Discussion in 'Mathematics' started by Anonymous, Nov 14, 2011.

  1. Anonymous

    Anonymous New commenter

    This debate has been had before but let's go.
    FIrst - I am really tired of people saying "We don't do times tables". Let me assure that every primary school I have worked in, tables has been key and has been taught in a variety of ways including daily repetition, songs, inverse - here's 20 - how do I make it etc. A whole lot of different ways so children become familiar with them.
    I am quite good at maths but I did find it hard at primary - especially long division. I just did not get it. We were shown a method but still did not get it. I would bet there are children who still do not get it - but chunking is another perfectly good way and the idea of counting up e.g. 10 tickets cost £60 so 20 cost £120 then 4 more cost another £24 so thats £144 buys you 24 tickets is a useful idea.
    Same for multiplication - I have so many tutees who struggle to work out 34 x 6 without resorting to a method like the grid method. Both short multiplication and the grid method reinforce the concept of partitioning to multiply and it's not the world's hardest sum to work out mentally.
    Numberlines, practical equipments etc - personally I think they are fantastic and very visual ways of seeing difference between, take away and addition. Not everyone is a numbers person so they do serve a purpose. This can then lead to columns.
    A lot of people in this country lack numeracy skills - is this down to "trendy modern teaching methods in the 60s, 70s and 80s" or is it a problem spread through the entire generation including those who went to school in the 40s and 50s?
  2. Anonymous

    Anonymous New commenter

    Thanks for contributing Robyn and apologies if I am raking over old coals. I am a secondary languages specialist with an interest in maths but I suppose that I am posting here as a parent and as somebody who is concerned about the lack of basic skills that I see around me. I think a generational difference is that to get a grade A at 'O' level meant that you had to be very good at the basics and more. However, I know of A grade GCSE pupils that cannot do times tables or even long subtraction.
  3. Mathsteach2

    Mathsteach2 Established commenter

    I am not a qualifed primary teacher, I am secondary physics. However, my teaching experience covers the whole compulsory school age-range, 5 to 16 years. I am a firm advocate of Piagetian theory and methodology, and aware of recent developments from it.
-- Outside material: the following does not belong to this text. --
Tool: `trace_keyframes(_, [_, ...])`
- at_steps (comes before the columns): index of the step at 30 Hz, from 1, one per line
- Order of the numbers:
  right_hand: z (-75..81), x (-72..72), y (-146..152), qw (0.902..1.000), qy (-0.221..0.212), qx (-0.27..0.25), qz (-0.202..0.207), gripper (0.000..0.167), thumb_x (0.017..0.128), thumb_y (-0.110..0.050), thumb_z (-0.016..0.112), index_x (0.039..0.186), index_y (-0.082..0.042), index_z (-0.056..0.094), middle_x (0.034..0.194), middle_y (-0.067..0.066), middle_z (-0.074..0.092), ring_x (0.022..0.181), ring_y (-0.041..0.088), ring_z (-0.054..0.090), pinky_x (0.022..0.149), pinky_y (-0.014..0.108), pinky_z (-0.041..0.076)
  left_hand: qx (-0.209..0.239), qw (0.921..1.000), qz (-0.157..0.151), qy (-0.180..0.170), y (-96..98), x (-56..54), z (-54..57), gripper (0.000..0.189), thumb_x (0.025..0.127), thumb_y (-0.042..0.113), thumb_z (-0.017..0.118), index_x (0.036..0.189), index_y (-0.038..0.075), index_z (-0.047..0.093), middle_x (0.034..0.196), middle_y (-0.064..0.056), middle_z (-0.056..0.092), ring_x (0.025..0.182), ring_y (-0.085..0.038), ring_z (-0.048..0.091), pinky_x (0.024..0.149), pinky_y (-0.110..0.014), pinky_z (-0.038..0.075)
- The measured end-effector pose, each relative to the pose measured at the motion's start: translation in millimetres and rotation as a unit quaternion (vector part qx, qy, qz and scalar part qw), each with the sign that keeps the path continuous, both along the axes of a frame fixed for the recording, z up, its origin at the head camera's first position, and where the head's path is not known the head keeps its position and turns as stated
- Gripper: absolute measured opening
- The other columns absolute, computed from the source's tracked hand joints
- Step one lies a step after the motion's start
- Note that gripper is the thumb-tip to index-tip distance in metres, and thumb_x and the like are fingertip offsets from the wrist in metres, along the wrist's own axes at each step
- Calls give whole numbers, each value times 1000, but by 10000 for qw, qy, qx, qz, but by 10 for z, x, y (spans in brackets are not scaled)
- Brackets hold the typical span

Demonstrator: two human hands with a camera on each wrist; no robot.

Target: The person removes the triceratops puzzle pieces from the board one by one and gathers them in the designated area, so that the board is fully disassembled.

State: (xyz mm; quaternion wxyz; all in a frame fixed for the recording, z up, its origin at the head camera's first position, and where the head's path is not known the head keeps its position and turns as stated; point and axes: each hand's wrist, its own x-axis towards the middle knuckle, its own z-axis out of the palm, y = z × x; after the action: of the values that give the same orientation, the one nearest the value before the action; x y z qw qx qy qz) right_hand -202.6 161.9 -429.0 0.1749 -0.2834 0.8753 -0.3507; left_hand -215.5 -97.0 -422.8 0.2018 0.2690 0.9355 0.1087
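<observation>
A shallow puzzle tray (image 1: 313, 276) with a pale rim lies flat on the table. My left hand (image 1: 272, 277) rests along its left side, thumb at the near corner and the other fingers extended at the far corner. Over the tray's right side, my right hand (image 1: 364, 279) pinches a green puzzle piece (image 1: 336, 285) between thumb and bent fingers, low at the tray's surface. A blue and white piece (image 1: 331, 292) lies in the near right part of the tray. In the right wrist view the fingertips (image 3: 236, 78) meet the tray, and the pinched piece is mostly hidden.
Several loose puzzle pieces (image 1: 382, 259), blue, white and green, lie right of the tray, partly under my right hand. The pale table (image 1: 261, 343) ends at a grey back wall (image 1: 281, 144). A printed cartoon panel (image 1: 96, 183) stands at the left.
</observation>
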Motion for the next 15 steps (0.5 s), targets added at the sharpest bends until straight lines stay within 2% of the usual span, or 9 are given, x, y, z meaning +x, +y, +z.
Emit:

    For me with KS1, all mathematics needs to be experiential, practical and hands-on. Childen learn by doing, mostly through play. Some countries do not begin their formal education until age 7.

    At the same time, they are, of course, learning to read and write in their first language and possibly a second language, therefore I would not burden them with the writing component of the symbolic language we call mathematics. We can begin that in Y3, which may then be a third language for them to study.

    However, the grounding they have already had up to KS1, where they have being having hands-on experiences in counting and measuring, and talking and writing about this work in their prefered languages, the translation of their ideas and understanding into the symbols of mathematics has never, for me, produced serious difficulties.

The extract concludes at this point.